Dot Physics

Lab: The Charge of an Electron

Not really. Here are the details (and some data) for the Millikan Oil Drop Experiment without the oil drop that I talked about previously (originally from The Physics Teacher – lucky you, it was a featured article so it should still be available (pdf)).

The basic idea that Lowell McCann and Earl Blodgett from U of Wisconsin propose is to do an experiment similar to the oil drop experiment, but not so squinty (if you have done the oil drop experiment, you know what I mean). Instead of dropping charged oil in an electric field, they drop containers with metal nuts in water. The goal is to find the mass of a nut.

Here is what I wrote up for my lab students. After that, I will include videos with some data so you don’t have to set this up yourself. Feel free to use this and modify if you like (and however you like).

Lab: Charge of an Electron (but not really)

This is a picture of Robert Millikan. (from Wikipedia)


He measured the electric charge on the electron and this is basically how he did it – by dropping oil drops. He shot some drops of oil (very tiny) into an area with a constant electric field. The drops then moved at a constant speed in the presence of this constant electric field. Maybe this diagram will help.


Hopefully, you remember from the last lab that the drag force depends on the speed of the object. So, at terminal velocity the electric force, the drag and the gravitational force all add up to zero. To find the gravitational force, Millikan turned off the electric force and let the drop fall. In that case, the forces looked like this:


This allowed him to find the weight of the drop based on the terminal velocity (he calculated the coefficient of drag based on some assumptions). Here are the steps to his experiment:

  • Shoot in oil drop
  • Measure terminal velocity while falling to determine the mass and weight
  • Measure the terminal velocity while rising (with the electric field on) to determine the electric force
  • Use the electric force to determine the charge of the oil drop

And then something cool happened. Millikan found that all the values of electric charge on the oil drop were multiples of the same value. This is the value of the electric charge of an electron because you can only have 1, 2, 3, 4, 5, 6 … electrons on the drop of oil. You can’t have 1.34 electrons on there.

Now for this lab

We are not going to do the oil drop experiment. It really is a pain to get it to work. We are going to do something similar. Here is a container. It has some metal nuts in it (who knows how many).

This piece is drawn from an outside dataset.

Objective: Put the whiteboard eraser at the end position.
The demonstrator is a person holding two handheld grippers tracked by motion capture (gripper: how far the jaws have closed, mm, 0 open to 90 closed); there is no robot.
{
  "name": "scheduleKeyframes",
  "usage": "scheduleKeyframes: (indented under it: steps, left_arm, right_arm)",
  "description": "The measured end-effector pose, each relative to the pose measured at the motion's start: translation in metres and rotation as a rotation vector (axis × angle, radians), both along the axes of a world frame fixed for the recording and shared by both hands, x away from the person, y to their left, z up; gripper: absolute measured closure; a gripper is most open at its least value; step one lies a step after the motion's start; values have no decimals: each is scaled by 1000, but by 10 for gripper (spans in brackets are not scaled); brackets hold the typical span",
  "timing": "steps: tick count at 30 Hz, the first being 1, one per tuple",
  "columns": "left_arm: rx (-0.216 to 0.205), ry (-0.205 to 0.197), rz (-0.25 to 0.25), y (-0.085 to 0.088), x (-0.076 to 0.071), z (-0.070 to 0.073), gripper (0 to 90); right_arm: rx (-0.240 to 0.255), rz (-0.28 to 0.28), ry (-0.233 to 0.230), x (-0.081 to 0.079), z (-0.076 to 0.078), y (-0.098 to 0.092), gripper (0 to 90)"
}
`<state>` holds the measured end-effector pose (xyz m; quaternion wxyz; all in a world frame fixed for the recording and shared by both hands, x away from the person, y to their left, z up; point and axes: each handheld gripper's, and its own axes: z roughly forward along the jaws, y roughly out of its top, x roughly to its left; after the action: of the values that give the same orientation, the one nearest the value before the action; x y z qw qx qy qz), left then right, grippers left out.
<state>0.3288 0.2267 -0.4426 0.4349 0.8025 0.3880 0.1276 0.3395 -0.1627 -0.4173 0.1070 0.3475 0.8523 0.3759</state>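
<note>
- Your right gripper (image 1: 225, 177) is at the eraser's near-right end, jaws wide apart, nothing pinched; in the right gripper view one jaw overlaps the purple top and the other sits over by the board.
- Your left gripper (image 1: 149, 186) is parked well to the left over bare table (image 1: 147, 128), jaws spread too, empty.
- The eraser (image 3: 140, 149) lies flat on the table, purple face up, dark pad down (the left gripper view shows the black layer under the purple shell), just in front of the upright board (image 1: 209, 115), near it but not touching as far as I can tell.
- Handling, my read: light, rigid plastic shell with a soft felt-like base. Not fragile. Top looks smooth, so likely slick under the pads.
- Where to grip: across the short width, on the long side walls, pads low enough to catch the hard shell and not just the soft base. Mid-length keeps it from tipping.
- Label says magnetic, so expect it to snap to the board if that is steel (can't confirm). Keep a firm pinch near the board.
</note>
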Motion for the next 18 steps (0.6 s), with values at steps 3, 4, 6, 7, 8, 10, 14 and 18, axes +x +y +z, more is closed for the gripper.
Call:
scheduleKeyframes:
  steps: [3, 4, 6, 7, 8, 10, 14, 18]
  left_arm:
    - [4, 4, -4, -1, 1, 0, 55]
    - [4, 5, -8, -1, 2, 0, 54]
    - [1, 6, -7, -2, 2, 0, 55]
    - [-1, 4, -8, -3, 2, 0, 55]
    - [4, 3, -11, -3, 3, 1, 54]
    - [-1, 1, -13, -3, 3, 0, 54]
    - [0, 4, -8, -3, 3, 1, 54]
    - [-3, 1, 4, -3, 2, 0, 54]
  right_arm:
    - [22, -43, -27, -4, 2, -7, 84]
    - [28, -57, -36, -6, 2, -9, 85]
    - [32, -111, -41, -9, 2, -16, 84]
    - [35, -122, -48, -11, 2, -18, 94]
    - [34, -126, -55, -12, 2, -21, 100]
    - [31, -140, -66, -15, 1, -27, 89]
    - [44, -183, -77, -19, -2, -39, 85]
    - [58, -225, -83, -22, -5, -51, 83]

We are not going to do the oil drop experiment. It really is a pain to get it to work. We are going to do something similar. Here is a container. It has some metal nuts in it (who knows how many).

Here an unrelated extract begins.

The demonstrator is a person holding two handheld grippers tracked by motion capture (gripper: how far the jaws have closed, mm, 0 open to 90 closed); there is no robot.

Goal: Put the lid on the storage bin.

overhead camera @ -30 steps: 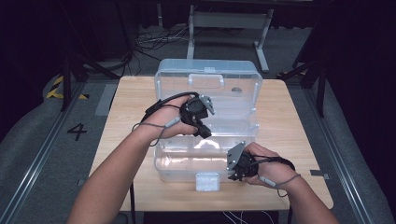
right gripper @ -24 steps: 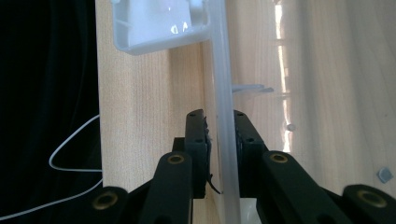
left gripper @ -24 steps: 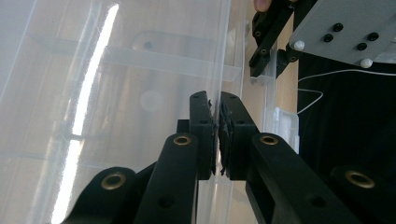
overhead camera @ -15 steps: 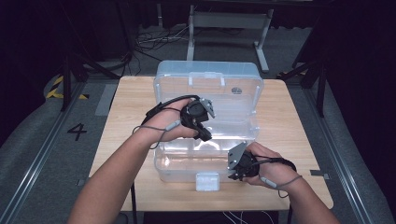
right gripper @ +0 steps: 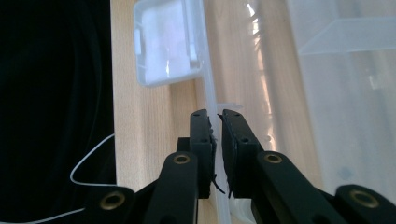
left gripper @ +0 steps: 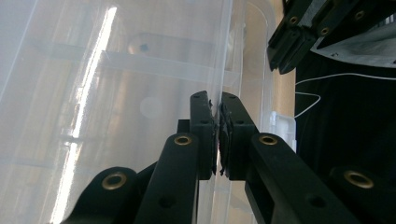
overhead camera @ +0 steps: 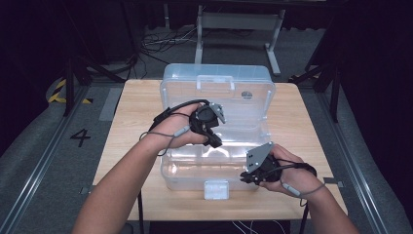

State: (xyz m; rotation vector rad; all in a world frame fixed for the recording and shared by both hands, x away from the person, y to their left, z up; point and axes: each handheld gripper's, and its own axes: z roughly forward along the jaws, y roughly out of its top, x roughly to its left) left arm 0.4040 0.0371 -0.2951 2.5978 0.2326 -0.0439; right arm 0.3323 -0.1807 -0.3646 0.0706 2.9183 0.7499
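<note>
Right gripper (overhead camera: 253,178) near the table's (overhead camera: 136,112) front edge: jaws just closed further, pinched on the clear box's (overhead camera: 214,168) front rim beside its latch (overhead camera: 215,189). Left gripper (overhead camera: 214,141) farther back: nearly shut, clamping the box's rear wall under the open lid (overhead camera: 219,92).

1. A light wooden table (overhead camera: 126,122) stands in the middle of the high view, its grain running along its length.
2. Grey carpeted floor (overhead camera: 34,161) surrounds the table.
3. A black number "4" (overhead camera: 80,137) is marked on the floor, left of the table.
4. Yellow-and-black striped tape (overhead camera: 61,91) lies on the floor near the table's far left corner.
5. A tangle of black cables (overhead camera: 160,41) lies on the floor beyond the table.
6. A grey metal frame (overhead camera: 238,22) stands behind the table.
</note>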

The buoyancy force is due to the water. Here are the expressions for the magnitudes of these forces.


When rising, the following would be true:


And for falling:


The Plan

First, you need to determine the drag coefficient. I have some containers that do not have nuts in them. You can find the mass of these and do something similar to the air resistance lab to determine C. For uncertainty, I would just take one container and find the terminal velocity 5 times to see what kind of uncertainty you have. To measure the terminal velocity, just use a stop watch.

Next, you need to get a value for the buoyancy. I measured the volume at roughly 75 cm3, but you might want to try and get a better value for this. The density of water is 1000 kg/m3.

Now for the fun part. Take the other containers with nuts. DO NOT FIND THE MASS (that would be cheating and ruin all the fun). Drop them and measure the terminal velocity. From that, you can calculate the total mass. Do this for all the containers and see if you can group them according to mass.

Video Data

Here are the videos I made so you can do this lab without the set up. You might need to know that the volume of the container is about 75 cm3. Also, the distance between the blue lines on the tube of water is 0.5 meters. I am not sure how well the data turned out. I probably should have made sure all the bubbles of air were off the container – but I was afraid the containers would start leaking.

This first video is four known mass containers. You can use this video to find the drag coefficient. Note that I used a v2 dependent drag force. Not sure if this is the best model in this case (it might be better to use a linear drag force – but the article in the Physics Teacher used v2).

Oil Drop Lab – Finding drag coefficient from Rhett Allain on Vimeo.

This next video is for some unknown masses.

Oil Drop Lab Data II from Rhett Allain on Vimeo.


  1. #1 Fran
    November 14, 2009

    This is awesome! I would love to do this with my AP class! Thanks so much for providing awesome videos! I HATE doing the real Millikan experiment. I consider it worse than squinty–it is painful. I don’t actually have the equipment to do it anyway. And this is so much better than doing an online simulation!

  2. #2 Rafael
    November 18, 2009

    One quick question… How come the containers in Video 1 are all falling down and the ones in video 2 are going up? Were the first containers filled with stuff heavier than the nuts?

  3. #3 Rhett
    November 18, 2009


    It just has to do with the number of nuts in the container. For most of them, the total weight is less than the buoyant force so they float. I only used the four “sinkers” because I ran out of nuts.

  4. #4 syakti
    April 19, 2011

    i am interested in this lab. I’ve tried it but i got a difficulty in analizing the data. For finding N value,
    May be, you have any suggestions by grouping the data. I do hope foe your help!